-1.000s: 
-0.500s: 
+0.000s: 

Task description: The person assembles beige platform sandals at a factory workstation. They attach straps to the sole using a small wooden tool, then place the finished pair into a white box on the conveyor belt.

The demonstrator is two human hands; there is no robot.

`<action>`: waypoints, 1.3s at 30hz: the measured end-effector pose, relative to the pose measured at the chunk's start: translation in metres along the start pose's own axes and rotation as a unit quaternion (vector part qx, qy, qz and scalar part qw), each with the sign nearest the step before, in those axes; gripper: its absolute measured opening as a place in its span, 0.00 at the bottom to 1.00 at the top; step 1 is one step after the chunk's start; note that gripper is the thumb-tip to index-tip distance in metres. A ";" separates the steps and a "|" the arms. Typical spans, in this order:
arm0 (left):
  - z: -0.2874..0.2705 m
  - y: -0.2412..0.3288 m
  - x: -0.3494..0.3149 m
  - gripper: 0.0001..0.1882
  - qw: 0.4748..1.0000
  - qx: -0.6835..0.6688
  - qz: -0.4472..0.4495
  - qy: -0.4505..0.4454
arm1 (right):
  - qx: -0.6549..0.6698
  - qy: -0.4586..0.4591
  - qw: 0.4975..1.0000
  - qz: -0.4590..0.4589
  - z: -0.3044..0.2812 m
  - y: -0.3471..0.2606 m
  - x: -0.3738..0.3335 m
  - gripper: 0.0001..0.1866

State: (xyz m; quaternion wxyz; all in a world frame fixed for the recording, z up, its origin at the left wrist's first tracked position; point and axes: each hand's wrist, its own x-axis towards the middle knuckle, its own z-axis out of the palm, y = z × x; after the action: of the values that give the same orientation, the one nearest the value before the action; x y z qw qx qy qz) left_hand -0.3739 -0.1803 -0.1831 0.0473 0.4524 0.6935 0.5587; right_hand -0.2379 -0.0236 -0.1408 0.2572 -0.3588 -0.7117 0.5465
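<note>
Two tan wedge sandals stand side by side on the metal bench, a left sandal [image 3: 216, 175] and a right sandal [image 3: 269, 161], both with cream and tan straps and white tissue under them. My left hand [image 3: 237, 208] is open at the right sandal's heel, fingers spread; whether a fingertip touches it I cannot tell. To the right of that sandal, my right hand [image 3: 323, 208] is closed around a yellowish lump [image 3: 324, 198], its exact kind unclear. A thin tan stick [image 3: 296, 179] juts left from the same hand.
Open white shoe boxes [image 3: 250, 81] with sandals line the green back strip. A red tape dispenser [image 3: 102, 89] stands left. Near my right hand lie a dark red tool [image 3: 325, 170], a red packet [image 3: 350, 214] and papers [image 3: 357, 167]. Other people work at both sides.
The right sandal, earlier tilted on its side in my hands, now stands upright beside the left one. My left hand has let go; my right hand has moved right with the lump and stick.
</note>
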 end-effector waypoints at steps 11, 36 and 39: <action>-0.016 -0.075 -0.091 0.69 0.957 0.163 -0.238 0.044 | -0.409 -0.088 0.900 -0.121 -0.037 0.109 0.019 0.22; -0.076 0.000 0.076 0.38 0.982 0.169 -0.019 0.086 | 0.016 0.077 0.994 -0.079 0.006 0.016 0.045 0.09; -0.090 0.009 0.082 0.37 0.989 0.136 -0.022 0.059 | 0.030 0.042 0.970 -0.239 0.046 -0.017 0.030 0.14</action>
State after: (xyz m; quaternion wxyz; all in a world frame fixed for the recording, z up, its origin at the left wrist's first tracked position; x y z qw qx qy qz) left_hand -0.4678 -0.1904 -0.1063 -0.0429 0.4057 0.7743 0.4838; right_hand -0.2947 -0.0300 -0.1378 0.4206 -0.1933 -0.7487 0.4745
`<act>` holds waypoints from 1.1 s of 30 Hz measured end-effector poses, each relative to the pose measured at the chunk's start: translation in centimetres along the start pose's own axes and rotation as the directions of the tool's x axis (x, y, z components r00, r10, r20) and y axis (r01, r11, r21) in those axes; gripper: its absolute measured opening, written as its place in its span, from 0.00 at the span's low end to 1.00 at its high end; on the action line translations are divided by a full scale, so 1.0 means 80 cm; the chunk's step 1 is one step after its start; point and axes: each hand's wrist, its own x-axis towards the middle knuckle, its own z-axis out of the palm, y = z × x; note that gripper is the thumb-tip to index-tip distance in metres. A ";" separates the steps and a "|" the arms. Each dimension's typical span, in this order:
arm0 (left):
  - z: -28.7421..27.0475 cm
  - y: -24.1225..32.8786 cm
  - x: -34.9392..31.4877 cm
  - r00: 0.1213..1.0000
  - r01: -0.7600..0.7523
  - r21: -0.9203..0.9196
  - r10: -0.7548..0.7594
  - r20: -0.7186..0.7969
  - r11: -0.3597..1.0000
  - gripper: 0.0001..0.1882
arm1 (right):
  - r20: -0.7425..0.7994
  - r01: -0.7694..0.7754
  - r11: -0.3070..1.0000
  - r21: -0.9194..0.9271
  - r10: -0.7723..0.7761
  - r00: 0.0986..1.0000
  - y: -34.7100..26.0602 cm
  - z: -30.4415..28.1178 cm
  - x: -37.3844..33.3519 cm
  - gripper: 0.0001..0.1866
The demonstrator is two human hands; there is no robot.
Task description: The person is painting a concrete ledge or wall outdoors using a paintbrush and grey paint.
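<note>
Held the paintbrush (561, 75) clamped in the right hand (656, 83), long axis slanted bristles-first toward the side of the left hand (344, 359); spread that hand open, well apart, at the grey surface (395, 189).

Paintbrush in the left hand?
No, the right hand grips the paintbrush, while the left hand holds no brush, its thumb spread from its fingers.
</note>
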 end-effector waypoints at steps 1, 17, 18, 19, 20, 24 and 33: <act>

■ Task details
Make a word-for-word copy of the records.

■ Response for this exercise
-1.000s: 
-0.500s: 
+0.000s: 

Task description: The person assembles beige platform sandals at a factory workstation. They attach straps to the sole using a small wooden tool, then place the finished pair into a white box on the conveyor belt.

The demonstrator is two human hands; there is no robot.

`<action>`: waypoints, 1.3s at 30hz: the measured end-effector pose, relative to the pose measured at the chunk's start: translation in metres along the start pose's own axes and rotation as a unit quaternion (vector part qx, qy, qz and scalar part qw), each with the sign nearest the step before, in those axes; gripper: its absolute measured opening as a place in its span, 0.00 at the bottom to 1.00 at the top; step 1 is one step after the chunk's start; note that gripper is the thumb-tip to index-tip distance in metres. A ";" separates the steps and a "|" the arms. Typical spans, in this order:
arm0 (left):
  - z: -0.2874..0.2705 m
  - y: -0.2412..0.3288 m
  - x: -0.3494..0.3149 m
  - gripper: 0.0001..0.1882
  - qw: 0.4748..1.0000
  - qx: -0.6835..0.6688
  - qz: -0.4472..0.4495
  - qy: -0.4505..0.4454
arm1 (right):
  - qx: -0.6549..0.6698
  - qy: -0.4586..0.4591
  - qw: 0.4975..1.0000
  - qz: -0.4590..0.4589
  - z: -0.3044..0.2812 m
  - y: -0.3471..0.2606 m
  - x: -0.3738..0.3335 m
  - gripper: 0.0001..0.1866

State: (xyz m; quaternion wxyz; all in a world frame fixed for the recording, z up, its origin at the left wrist's first tracked position; point and axes: each hand's wrist, its own x-axis towards the middle knuckle, its own z-axis out of the palm, y = z × x; after the action: of the values that give the same orientation, the one nearest the value before the action; x y z qw qx qy qz) left_hand -0.3739 -0.1803 -0.1831 0.0473 0.4524 0.6935 0.5587; right_hand -0.2379 -0.0236 -0.1408 0.2572 -0.3588 -0.7117 0.5465
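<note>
Two tan wedge sandals stand side by side on the metal bench, a left sandal [image 3: 216, 175] and a right sandal [image 3: 269, 161], both with cream and tan straps and white tissue under them. My left hand [image 3: 237, 208] is open at the right sandal's heel, fingers spread; whether a fingertip touches it I cannot tell. To the right of that sandal, my right hand [image 3: 323, 208] is closed around a yellowish lump [image 3: 324, 198], its exact kind unclear. A thin tan stick [image 3: 296, 179] juts left from the same hand.
Open white shoe boxes [image 3: 250, 81] with sandals line the green back strip. A red tape dispenser [image 3: 102, 89] stands left. Near my right hand lie a dark red tool [image 3: 325, 170], a red packet [image 3: 350, 214] and papers [image 3: 357, 167]. Other people work at both sides.
The right sandal, earlier tilted on its side in my hands, now stands upright beside the left one. My left hand has let go; my right hand has moved right with the lump and stick.
</note>
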 end-effector waypoints at steps 11, 36 and 39: <action>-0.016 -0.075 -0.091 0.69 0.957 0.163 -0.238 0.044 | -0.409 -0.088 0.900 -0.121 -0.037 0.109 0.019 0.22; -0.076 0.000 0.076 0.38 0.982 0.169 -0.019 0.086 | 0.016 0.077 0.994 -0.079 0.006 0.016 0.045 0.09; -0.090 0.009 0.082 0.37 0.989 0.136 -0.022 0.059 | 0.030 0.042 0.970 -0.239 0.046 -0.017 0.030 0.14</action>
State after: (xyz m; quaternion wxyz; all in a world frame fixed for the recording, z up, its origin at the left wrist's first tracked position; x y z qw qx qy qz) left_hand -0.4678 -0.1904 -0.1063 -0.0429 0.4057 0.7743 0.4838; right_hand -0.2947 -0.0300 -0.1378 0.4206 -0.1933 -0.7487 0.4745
`<act>` holds waypoints from 1.1 s of 30 Hz measured end-effector poses, each relative to the pose measured at the chunk's start: translation in centimetres along the start pose's own axes and rotation as the directions of the tool's x axis (x, y, z components r00, r10, r20) and y axis (r01, r11, r21) in those axes; gripper: its absolute measured opening, written as its place in its span, from 0.00 at the span's low end to 1.00 at its high end; on the action line translations are divided by a full scale, so 1.0 means 80 cm; the chunk's step 1 is one step after its start; point and axes: each hand's wrist, its own x-axis towards the middle knuckle, its own z-axis out of the palm, y = z × x; note that gripper is the thumb-tip to index-tip distance in metres. A ";" separates the steps and a "|" the arms. Each dimension's typical span, in this order:
arm0 (left):
  - z: -28.7421..27.0475 cm
  - y: -24.1225..32.8786 cm
  - x: -34.9392..31.4877 cm
  - r00: 0.1213..1.0000
  - r01: -0.7600..0.7523
  - r21: -0.9203..0.9196
  - r10: -0.7548..0.7594
  - r20: -0.7186..0.7969
  - r11: -0.3597..1.0000
  - gripper: 0.0001..0.1882
arm1 (right):
  - r20: -0.7425..0.7994
  - r01: -0.7694..0.7754
  - r11: -0.3070..1.0000
  - r21: -0.9194..0.9271
  - r10: -0.7723..0.7761
  - r00: 0.0986..1.0000
  - y: -34.7100..26.0602 cm
  - z: -30.4415..28.1178 cm
  - x: -37.3844..33.3519 cm
  - gripper: 0.0001..0.1866
The demonstrator is two human hands; there is no robot.
Task description: The person is painting a concrete ledge or wall outdoors using a paintbrush and grey paint.
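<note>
Held the paintbrush (561, 75) clamped in the right hand (656, 83), long axis slanted bristles-first toward the side of the left hand (344, 359); spread that hand open, well apart, at the grey surface (395, 189).

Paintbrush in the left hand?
No, the right hand grips the paintbrush, while the left hand holds no brush, its thumb spread from its fingers.
</note>
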 end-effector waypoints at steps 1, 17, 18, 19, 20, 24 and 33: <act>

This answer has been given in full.